* [Data below]:
Content starts

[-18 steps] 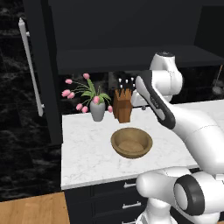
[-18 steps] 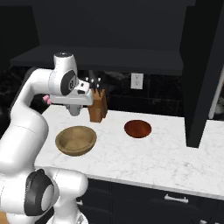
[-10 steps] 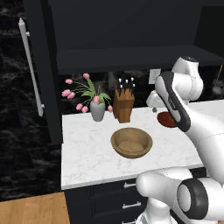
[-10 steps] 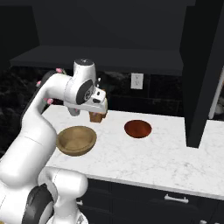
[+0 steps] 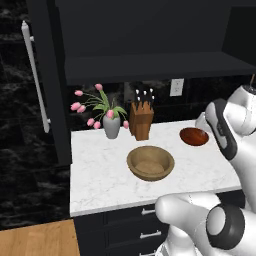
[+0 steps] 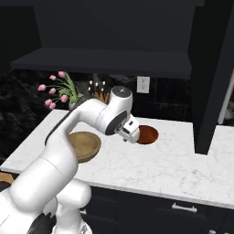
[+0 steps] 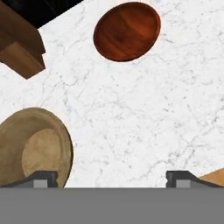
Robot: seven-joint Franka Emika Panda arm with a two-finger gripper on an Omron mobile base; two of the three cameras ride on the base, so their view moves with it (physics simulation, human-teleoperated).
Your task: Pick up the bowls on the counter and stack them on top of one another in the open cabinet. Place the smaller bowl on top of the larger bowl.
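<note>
Gripper [image 7: 112, 178]: jaws wide apart, nothing held, hovering over bare counter [image 7: 144, 113] btwn both bowls. Larger bowl [image 7: 33, 146] sits just beside one fingertip; smaller bowl [image 7: 127, 30] well ahead, so wooden one is nearer. Judgement: open cabinet [image 5: 150, 65] shelf overhead, bowls not yet lifted.

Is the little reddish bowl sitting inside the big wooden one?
No, the reddish bowl rests on the marble counter, well apart from the wooden bowl.

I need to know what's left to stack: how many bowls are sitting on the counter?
2. The wooden bowl sits near the middle of the counter, in front of the knife block. The reddish-brown bowl sits farther right, near the back. Both are empty; none looks hidden.
</note>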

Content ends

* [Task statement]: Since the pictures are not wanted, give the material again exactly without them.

* [Answer to this problem]:
[-18 steps] 
[-18 steps] 
[-10 steps] 
[-10 steps] 
[+0 steps] 
[+0 steps] 
[+0 steps] 
Robot: seven-joint Franka Emika Panda arm with a two-finger gripper on an Omron mobile base; two of the three cameras ride on the base, so their view moves with it (physics simulation, human-teleoperated).
Your task: Pick up the bowls on the counter and stack them on top of one another in the open cabinet. Place the smaller bowl on top of the larger bowl.
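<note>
Gripper [image 7: 112, 178]: jaws wide apart, nothing held, hovering over bare counter [image 7: 144, 113] btwn both bowls. Larger bowl [image 7: 33, 146] sits just beside one fingertip; smaller bowl [image 7: 127, 30] well ahead, so wooden one is nearer. Judgement: open cabinet [image 5: 150, 65] shelf overhead, bowls not yet lifted.

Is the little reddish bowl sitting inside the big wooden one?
No, the reddish bowl rests on the marble counter, well apart from the wooden bowl.

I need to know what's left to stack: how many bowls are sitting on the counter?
2. The wooden bowl sits near the middle of the counter, in front of the knife block. The reddish-brown bowl sits farther right, near the back. Both are empty; none looks hidden.
</note>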

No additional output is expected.